Hacker Newsnew | past | comments | ask | show | jobs | submitlogin

I don't understand what's not optimized on 5090. If we're comparing with Apple chips or AMD Strix Halo yes you will have very different hardware + software support, no FP4 etc. but here everything is CUDA, Blackwell vs Blackwell, same FP4 structured sparsity, so I don't get how it would be honest to compare a quantized FP4 model on Spark with an unoptimized FP16 model on a 5090 ?




To me, what I think they are saying is that the Spark can use a FP16 unoptimized model with 200B parameters. However I don't really know.

You can't. The Spark has 128GB VRAM; the highest you can go in FP16 is 64B — and that's with no space for context.

200B is probably a rough estimate of Q4 + some space for context.

The Spark has 4x the VRAM of a 5090. That's all you need to know from a "how big can it go" perspective.


from the NVidia DGX Spark datasheet:

  With 128 GB of unified system memory, developers can experiment, fine-tune, or inference models of up to 200B parameters.

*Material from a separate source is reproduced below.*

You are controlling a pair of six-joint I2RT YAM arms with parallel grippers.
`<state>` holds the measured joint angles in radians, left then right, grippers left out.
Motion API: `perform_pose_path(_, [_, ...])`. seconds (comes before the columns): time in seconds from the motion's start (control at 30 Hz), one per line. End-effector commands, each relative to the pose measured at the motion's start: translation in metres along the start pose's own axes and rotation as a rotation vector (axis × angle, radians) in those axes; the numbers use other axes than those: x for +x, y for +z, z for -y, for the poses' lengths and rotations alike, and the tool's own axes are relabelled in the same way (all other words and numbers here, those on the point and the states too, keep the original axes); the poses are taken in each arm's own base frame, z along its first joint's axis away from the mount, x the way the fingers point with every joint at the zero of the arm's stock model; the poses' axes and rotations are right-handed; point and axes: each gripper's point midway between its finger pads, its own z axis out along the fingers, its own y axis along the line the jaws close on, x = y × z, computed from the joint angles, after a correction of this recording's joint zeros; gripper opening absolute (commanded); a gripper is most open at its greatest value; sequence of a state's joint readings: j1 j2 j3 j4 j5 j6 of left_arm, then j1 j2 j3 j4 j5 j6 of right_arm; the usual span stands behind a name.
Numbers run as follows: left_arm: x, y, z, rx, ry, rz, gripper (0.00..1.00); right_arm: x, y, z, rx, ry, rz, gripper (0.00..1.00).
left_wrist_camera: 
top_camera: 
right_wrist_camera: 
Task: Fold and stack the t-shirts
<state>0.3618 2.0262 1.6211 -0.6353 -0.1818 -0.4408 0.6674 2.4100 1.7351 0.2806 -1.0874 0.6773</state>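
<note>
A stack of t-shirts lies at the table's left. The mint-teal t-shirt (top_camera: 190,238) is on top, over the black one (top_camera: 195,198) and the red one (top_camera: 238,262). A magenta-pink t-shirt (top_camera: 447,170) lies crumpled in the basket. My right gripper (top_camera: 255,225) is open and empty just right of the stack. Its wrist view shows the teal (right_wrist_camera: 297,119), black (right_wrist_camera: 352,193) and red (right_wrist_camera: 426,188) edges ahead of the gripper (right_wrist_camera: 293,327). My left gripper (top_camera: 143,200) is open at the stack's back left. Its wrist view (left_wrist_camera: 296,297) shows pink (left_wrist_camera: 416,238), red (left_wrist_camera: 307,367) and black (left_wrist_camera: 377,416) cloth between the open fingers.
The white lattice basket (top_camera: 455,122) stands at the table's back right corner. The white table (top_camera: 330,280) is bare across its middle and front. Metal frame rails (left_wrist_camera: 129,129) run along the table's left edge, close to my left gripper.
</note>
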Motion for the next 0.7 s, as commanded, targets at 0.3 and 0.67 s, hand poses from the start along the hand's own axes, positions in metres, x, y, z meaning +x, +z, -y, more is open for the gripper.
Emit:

Plus, NVIDIA ConnectX™ networking can connect two NVIDIA DGX Spark supercomputers to enable inference on models up to 405B parameters.

The datasheet isn't telling you the quantization (intentionally). Model weights at FP16 are roughly 2GB per billion params. A 200B model at FP16 would take 400GB just to load the weights; a single DGX Spark has 128GB. Even two networked together couldn't do it at FP16.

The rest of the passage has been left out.